César apresenta-se por seu lado com um currículo forte de realizações (sendo que as culturais não têm paralelo), com o partido coeso, com dirigentes prestigiados e dinamizados; só um cataclismo poderia impedir a sua reeleição. É verdade que 5 anos no poder são demais mas, quando as alternativas são piores, não costuma haver mudanças. A César portanto o mandato. O último, se a oposição tiver juízo.
Carlos Melo bento
2008-06-23

quarta-feira, 18 de junho de 2008

Estatuto dos Indígenas

Em 1954 foi aprovado para a Guiné, Angola e Moçambique o Estatuto do Indígena que vigorou até aos anos sessenta.
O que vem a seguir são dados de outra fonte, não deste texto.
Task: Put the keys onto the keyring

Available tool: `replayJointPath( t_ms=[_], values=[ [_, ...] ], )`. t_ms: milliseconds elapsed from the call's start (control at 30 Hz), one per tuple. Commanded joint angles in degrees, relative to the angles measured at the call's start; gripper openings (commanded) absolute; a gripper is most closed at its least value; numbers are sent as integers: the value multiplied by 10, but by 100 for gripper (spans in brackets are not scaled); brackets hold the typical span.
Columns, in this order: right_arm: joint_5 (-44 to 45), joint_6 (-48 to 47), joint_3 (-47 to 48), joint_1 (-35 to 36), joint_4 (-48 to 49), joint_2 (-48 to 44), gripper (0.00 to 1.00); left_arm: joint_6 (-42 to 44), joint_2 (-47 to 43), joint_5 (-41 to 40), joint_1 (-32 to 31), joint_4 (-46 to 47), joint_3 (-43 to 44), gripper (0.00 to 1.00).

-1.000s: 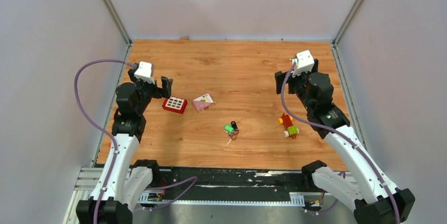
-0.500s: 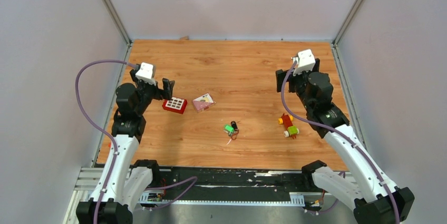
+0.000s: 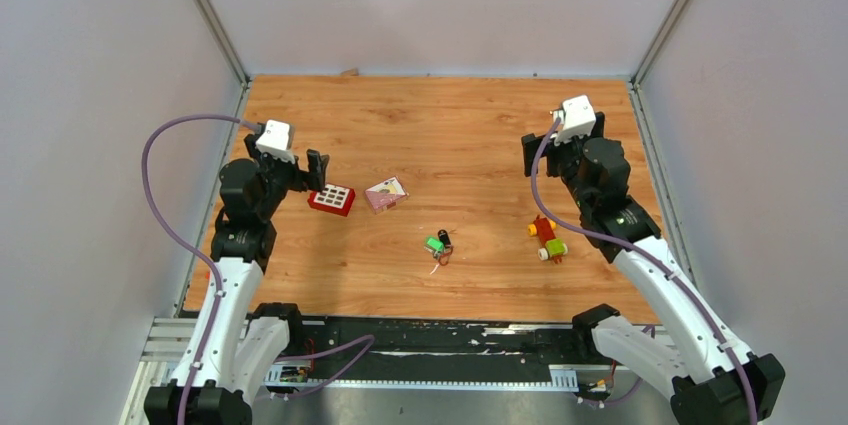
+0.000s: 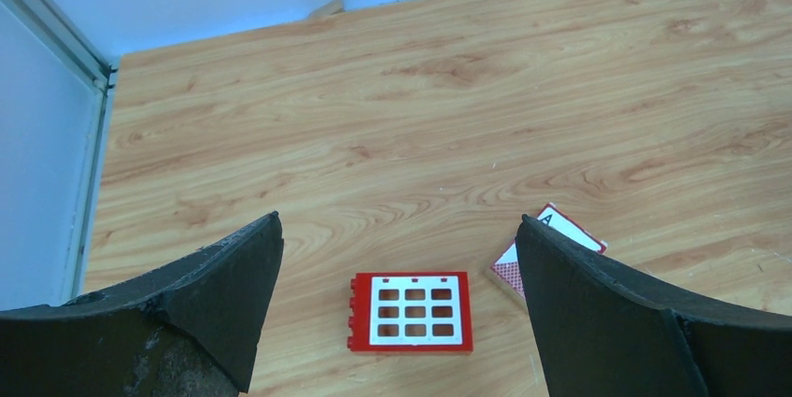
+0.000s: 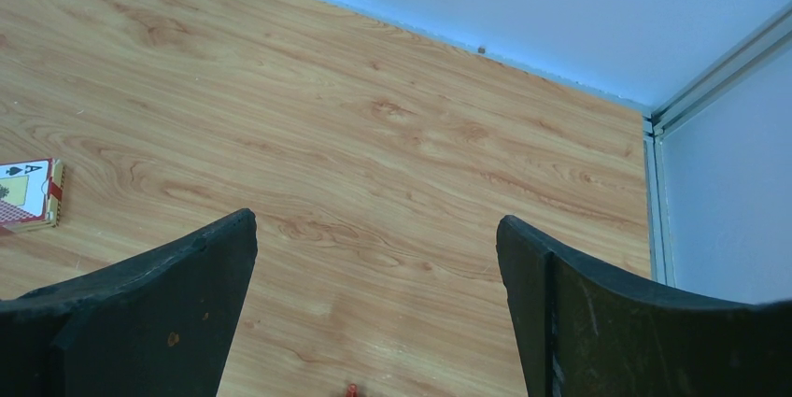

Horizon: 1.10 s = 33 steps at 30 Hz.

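Note:
The keys [image 3: 437,241] lie together on the wood table [image 3: 450,135] near its middle, one with a green head and one with a black head. The keyring [image 3: 442,258] is a tiny reddish loop just in front of them, too small to make out well. My left gripper [image 3: 290,160] [image 4: 397,222] hovers open at the left, well apart from the keys, with nothing between its fingers. At the right, my right gripper [image 3: 560,145] [image 5: 375,219] is raised and open, also empty. Neither wrist view shows the keys or the keyring.
A red box with white squares [image 3: 331,199] [image 4: 409,311] lies below the left gripper, a card pack [image 3: 386,194] [image 4: 506,273] [image 5: 28,193] just right of it. A red-yellow-green toy block cluster [image 3: 546,238] sits right of the keys. Grey walls enclose the table.
My left gripper has drifted slightly down and to the right above the red box. The right arm and the objects have not visibly moved.

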Motion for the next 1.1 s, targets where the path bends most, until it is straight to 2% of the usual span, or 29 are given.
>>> replayJointPath(
  t_ms=[0, 1067],
  values=[
    [-3, -3, -4, -1, 22, -14, 100, 6, -9, -4, 2, 9, 30, 100],
    [-27, -4, -11, -1, 24, -19, 100, 7, -6, 4, 2, -10, 33, 100]
  ],
)
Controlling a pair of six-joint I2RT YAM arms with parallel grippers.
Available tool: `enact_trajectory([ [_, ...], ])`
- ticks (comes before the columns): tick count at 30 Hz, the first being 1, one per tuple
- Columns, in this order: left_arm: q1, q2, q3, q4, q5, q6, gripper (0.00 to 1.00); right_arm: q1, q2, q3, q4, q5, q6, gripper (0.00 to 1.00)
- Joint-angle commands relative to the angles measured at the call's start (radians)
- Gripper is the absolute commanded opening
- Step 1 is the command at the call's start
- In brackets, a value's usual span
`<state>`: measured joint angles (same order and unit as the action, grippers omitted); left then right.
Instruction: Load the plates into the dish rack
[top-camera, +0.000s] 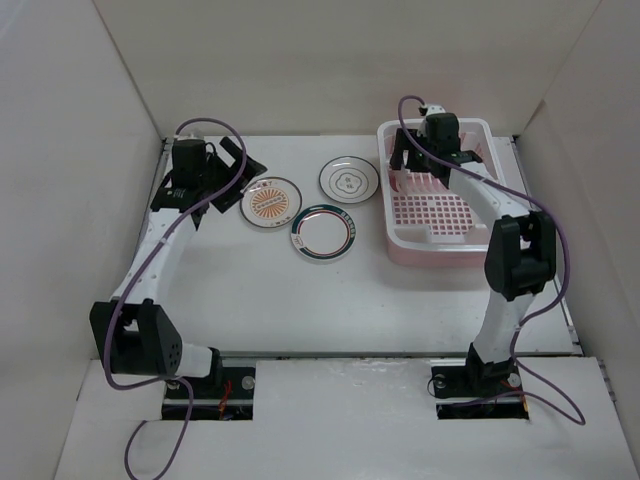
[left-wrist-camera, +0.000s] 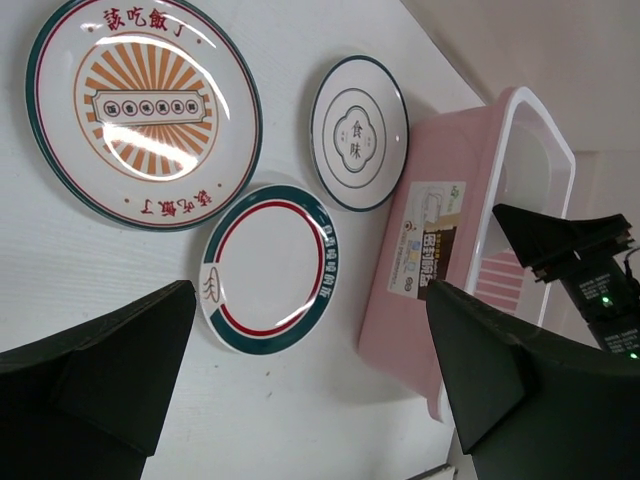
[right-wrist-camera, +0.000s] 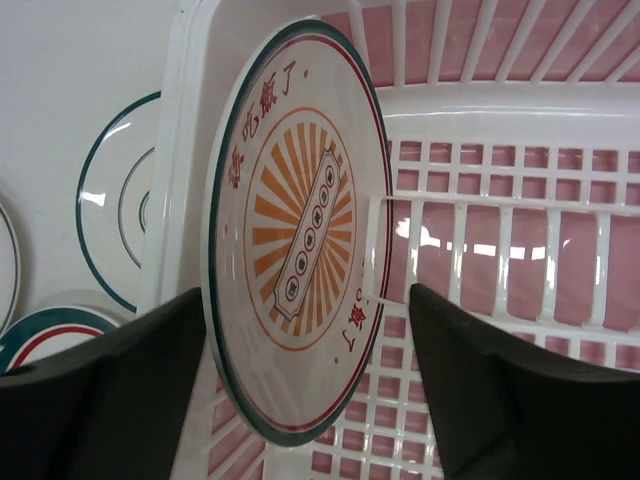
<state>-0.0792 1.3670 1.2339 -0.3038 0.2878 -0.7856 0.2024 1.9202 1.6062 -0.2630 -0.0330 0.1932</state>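
In the overhead view three plates lie flat on the white tabletop (top-camera: 300, 300), left of the pink dish rack (top-camera: 437, 252), which sits in the upper right of the frame. The sunburst plate (left-wrist-camera: 145, 110) is the leftmost. The grey-flower plate (left-wrist-camera: 358, 132) lies nearest the rack's left wall. The green-rimmed plate (left-wrist-camera: 268, 268) sits just below and between those two, close to both; whether the rims touch cannot be told.

The left end effector (left-wrist-camera: 310, 290) hangs above the tabletop at the upper left of the overhead view, just beside the sunburst plate. Its jaws are spread wide and nothing is between them.

The right end effector (right-wrist-camera: 308, 295) is over the far end of the rack. In its wrist view a second sunburst plate (right-wrist-camera: 300, 230) stands on edge inside the rack by the left wall, tilted, with a white divider prong (right-wrist-camera: 378, 250) crossing its right side. The jaws are spread wide, one at each side of this plate. The view does not settle whether either finger touches the rim. The rack's gridded bottom fills the right of that frame.
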Motion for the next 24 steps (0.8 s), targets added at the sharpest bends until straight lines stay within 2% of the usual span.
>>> enact_trajectory([
  [1,0.015,0.024,-0.025,0.057,-0.004,0.035,1.00,-0.006,-0.120,0.014,-0.002,-0.004,-0.002,0.90],
  [3,0.015,0.050,-0.034,0.068,-0.018,0.045,1.00,-0.006,-0.156,0.014,0.007,0.007,-0.001,1.00],
  [9,0.033,0.133,-0.074,0.121,-0.029,0.054,1.00,-0.015,-0.257,0.052,-0.015,-0.002,0.009,1.00],
  [17,0.065,0.236,-0.204,0.254,-0.030,0.007,1.00,-0.035,-0.383,0.017,0.079,-0.255,0.066,1.00],
  [24,0.076,0.267,-0.350,0.411,-0.041,-0.102,0.98,-0.035,-0.412,0.035,0.088,-0.379,0.066,1.00],
])
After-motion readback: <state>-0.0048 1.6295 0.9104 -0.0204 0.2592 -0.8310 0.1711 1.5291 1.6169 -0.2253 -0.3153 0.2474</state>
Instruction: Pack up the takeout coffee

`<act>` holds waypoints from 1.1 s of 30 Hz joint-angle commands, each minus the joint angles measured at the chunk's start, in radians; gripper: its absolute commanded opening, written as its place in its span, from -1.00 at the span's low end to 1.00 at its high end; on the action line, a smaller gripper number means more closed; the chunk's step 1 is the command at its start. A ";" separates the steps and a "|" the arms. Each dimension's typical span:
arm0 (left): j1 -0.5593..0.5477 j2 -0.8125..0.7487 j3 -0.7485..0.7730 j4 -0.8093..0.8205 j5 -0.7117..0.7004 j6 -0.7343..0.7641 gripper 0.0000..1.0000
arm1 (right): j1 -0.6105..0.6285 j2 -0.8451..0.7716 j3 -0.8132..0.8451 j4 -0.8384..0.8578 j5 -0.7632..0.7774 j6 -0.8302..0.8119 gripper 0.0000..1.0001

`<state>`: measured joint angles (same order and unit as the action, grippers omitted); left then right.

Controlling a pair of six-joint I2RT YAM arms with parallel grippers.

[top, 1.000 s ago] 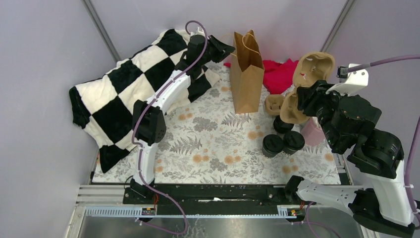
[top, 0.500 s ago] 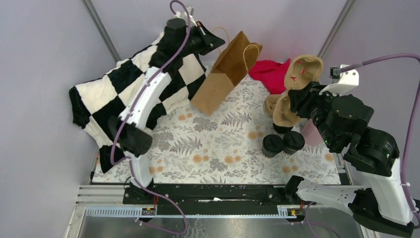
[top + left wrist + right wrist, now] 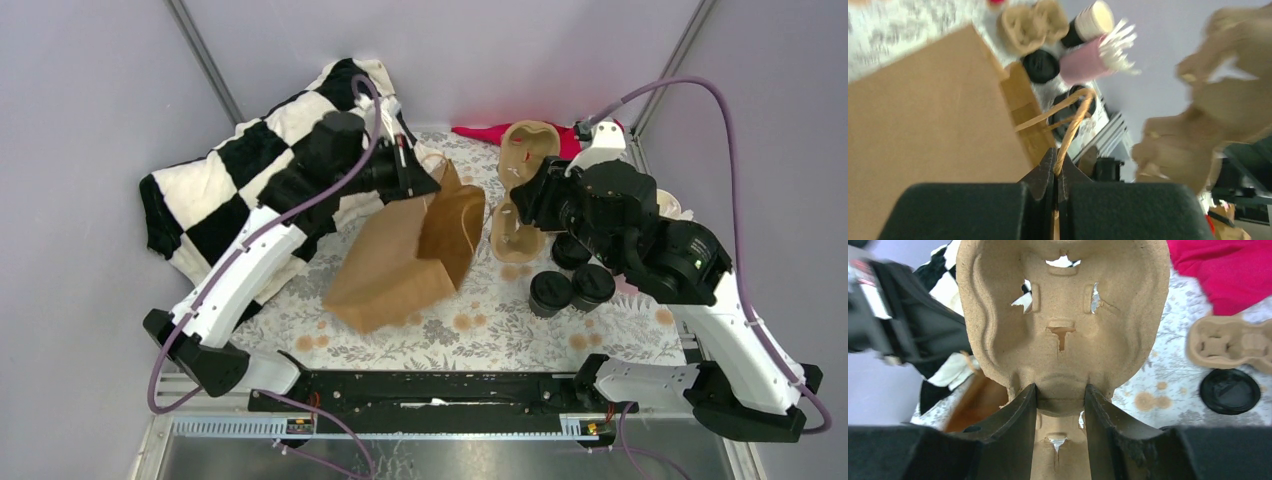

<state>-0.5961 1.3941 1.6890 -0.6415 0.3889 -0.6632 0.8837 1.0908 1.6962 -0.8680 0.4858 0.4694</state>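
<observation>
Three black lidded takeout coffee cups stand on the floral mat, right of centre; one lid also shows in the right wrist view. The brown paper bag hangs tilted over the middle of the mat, mouth toward the right. My left gripper is shut on the bag's twisted paper handle. My right gripper is shut on the middle of a tan pulp cup carrier, held upright just right of the bag's mouth.
A second pulp carrier lies on the mat by the cups. A pink cup of stirrers and a white cup stand at the right edge. A checkered blanket covers the back left, a red cloth the back right.
The left gripper closed on the handle and pulled the standing bag from the back down toward the middle, tipping it. The right arm carried the carrier left, toward the bag.
</observation>
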 commanded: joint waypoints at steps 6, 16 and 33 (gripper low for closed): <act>-0.021 -0.146 -0.335 0.216 0.045 -0.106 -1.00 | -0.007 -0.022 -0.020 0.003 -0.135 0.252 -0.13; -0.020 -0.257 -0.488 0.404 0.048 -0.238 -1.00 | -0.059 0.037 0.076 0.072 -0.513 0.287 -0.15; -0.021 -0.485 -0.721 0.595 -0.046 -0.352 -1.00 | -0.132 0.100 -0.244 0.473 -0.836 0.637 -0.23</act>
<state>-0.6159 0.9413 0.9924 -0.1345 0.3683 -0.9871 0.7620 1.1858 1.5158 -0.5858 -0.2359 0.9779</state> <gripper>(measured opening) 0.009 0.429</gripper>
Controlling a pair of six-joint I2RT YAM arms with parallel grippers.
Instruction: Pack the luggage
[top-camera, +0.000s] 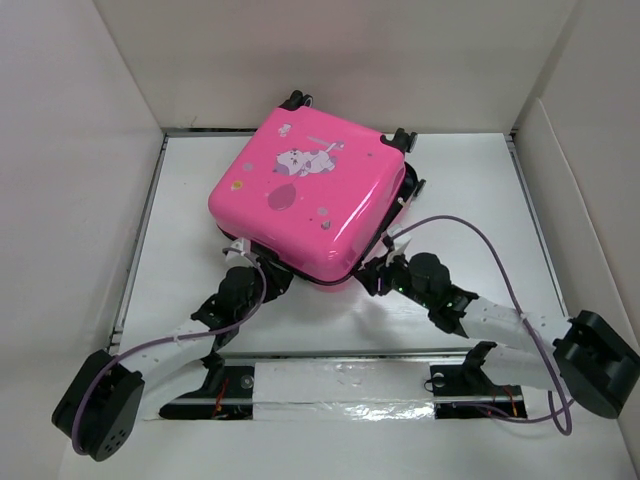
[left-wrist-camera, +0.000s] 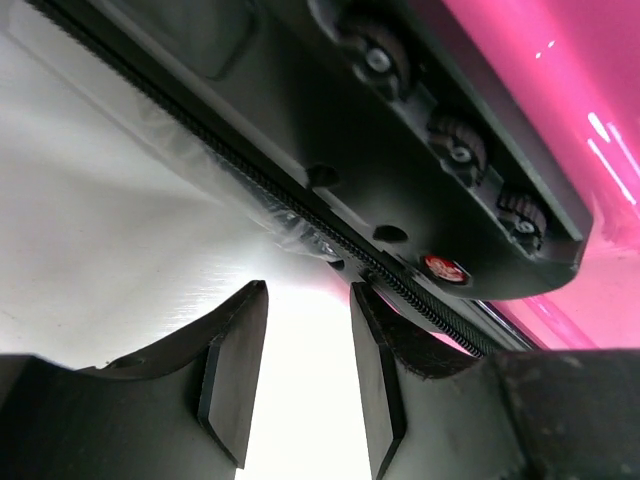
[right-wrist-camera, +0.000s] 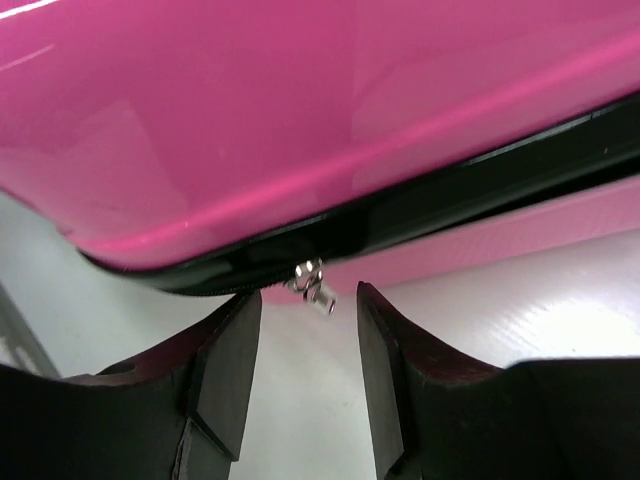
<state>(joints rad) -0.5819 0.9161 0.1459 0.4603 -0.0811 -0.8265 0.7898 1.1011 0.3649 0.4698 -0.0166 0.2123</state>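
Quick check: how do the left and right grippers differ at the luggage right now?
The left gripper sits at the near-left corner of the luggage, the right gripper at its near-right side. The left gripper faces the lock dials; the right gripper faces the silver zipper pull. Both are open, holding nothing.

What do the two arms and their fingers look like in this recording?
The left arm and right arm have black joint housings and white-wrapped links, and each trails a looping purple cable. The fingers are matte black and wedge-shaped with angled faces.
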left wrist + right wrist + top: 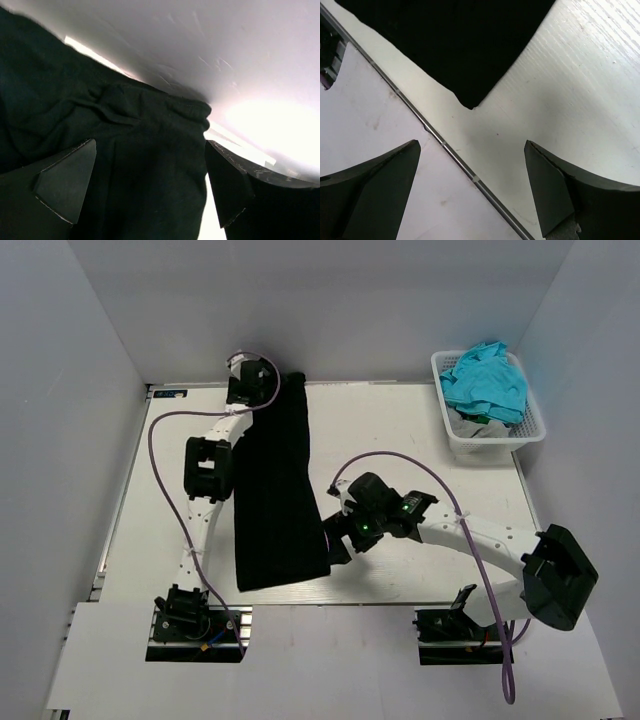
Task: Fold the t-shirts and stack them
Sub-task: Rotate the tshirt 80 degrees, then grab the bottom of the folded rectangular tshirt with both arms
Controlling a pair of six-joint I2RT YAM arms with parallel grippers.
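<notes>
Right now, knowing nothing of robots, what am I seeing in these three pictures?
Two robot arms are bolted at a white table's near edge. The big picture looks down from above. The other two come from cameras on each wrist, so the dark wedges are gripper fingers. A black t-shirt, folded into a long strip, lies on the table. The left gripper is open at its far end, the right gripper open by its near corner. Neither holds anything. A white basket holds turquoise cloth.

Robot lab cell: plain white panels (70, 440) box in a white table (400, 430), left arm (205, 530) & right arm (480, 540) bolted at near edge, purple cables (155, 455).
</notes>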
Qualquer semelhança com o estatuto que agora nos querem impor não parece coincidência, antes um resquício do espírito que deu o Brasil sem guerra e aqueles países, depois duma sangrenta e de todo inútil carnificina para os dois lados. Com um denominador comum: os que aprovaram esses estatutos têm sempre razão, força e poder na altura em que os fazem. O Estatuto do Indigenato regulava a vida dos actuais povos soberanos daqueles países duma forma perfeitamente legal e sempre incomparavelmente sábia… Claro que não se reconhecia a esses povos qualquer direito de opinião sobre o dito estatuto, até que as Nações Unidas (ou os Estados Unidos, vai lá saber-se) o puseram fora de moda. Eram todos portugueses (do Minho a Timor, lembram-se?) e não havia cá povos deste ou daquele lugar. Deu no que deu. Agora somos nós. Ao arrepio das regras democráticas, não é o povo destas ilhas que manda. São eles. Os açorianos por unanimidade querem branco? Que se lixem pois Lisboa é que manda neles e preto é que há-de ser. E os assimilados (em África eram os que falavam português, cá devem ser os que falam à moda…)? Chamar democracia a esse regime é uma impropriedade. Aguardemos a vinda da Constituição da Região Autónoma dos Açores, aprovada unicamente pela nossa Assembleia. Visionada pelo Presidente da República. E já é muito.